# magnets against metal: bad?



## Alpine_9813 (Jul 28, 2018)

I have a truck. the rear speakers are in a box and it pushes them firmly against the metal wall. is that bad for the magnets? would they get de-magnetized or something?


----------



## Infinity99 (Jul 13, 2015)

They will not get "demagnetized" at all, however you are taking away from the efficiency of the speaker and maybe damaging it at the same time. The magnet is there to keep the coil in place and moving freely to allow wave forms to be produced (music, sound). 

If the magnet is touching a metal structure (outside force), then the magnetic force is being drawn to that instead of focusing its energy keeping the coil in its place or in motion if that make sense.

Laymen terms, its not a good idea.
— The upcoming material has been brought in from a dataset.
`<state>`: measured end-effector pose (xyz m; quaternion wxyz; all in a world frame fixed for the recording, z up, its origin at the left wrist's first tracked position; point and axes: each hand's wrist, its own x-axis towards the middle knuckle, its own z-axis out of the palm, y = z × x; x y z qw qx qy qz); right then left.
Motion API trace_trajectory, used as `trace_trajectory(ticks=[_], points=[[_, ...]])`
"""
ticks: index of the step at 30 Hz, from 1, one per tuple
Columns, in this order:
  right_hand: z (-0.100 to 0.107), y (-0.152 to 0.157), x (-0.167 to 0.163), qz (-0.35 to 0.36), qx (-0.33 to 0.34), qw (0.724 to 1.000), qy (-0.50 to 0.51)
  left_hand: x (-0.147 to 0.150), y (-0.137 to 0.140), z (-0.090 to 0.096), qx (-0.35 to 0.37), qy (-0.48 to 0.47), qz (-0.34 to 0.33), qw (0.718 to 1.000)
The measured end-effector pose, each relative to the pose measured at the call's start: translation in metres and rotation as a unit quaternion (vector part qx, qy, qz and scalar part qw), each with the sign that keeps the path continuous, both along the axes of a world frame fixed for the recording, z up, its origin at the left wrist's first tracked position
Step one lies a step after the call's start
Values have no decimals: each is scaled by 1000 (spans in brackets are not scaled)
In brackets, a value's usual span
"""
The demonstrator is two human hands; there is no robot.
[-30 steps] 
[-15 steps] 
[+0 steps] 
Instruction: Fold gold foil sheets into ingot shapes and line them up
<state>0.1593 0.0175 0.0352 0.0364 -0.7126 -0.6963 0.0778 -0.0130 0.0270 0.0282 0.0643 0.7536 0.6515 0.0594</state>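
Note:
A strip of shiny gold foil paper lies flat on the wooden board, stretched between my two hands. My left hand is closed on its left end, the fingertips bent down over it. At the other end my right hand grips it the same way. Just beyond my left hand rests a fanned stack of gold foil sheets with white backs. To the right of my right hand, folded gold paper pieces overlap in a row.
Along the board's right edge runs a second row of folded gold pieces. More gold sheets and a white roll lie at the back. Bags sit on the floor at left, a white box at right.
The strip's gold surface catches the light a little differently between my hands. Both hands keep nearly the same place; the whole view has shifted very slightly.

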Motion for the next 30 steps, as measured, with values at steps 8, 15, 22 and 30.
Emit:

Build some spacers to push the speaker out farther away so that there is no magnetic force introduced to it. It may actually force your coil to one side producing a not so good sound and may damage the speakers coil.

Are the speakers in a box against a metal wall, Or are the speaker magnets actually touching metal.....


----------



## SkizeR (Apr 19, 2011)

I have a very strong feeling that the above is false, and that it doesnt effect it.

Sent from my SM-G950U1 using Tapatalk


----------



## ParDeus (May 10, 2014)

SkizeR said:


> I have a very strong feeling that the above is false, and that it doesnt effect it.
> 
> Sent from my SM-G950U1 using Tapatalk


I'm kinda with you here. For science sake, I'm going to a measure a sub with the DATS the proper way, and then try it with the sub stuck to 1/4 sheet steel.


----------



## JCsAudio (Jun 16, 2014)

ParDeus said:


> I'm kinda with you here. For science sake, I'm going to a measure a sub with the DATS the proper way, and then try it with the sub stuck to 1/4 sheet steel.


Interesting concept by infinity99. It will be interesting to see what you find out.


----------



## Grinder (Dec 18, 2016)

ParDeus said:


> I'm kinda with you here. For science sake, I'm going to a measure a sub with the DATS the proper way, and then try it with the sub stuck to 1/4 sheet steel.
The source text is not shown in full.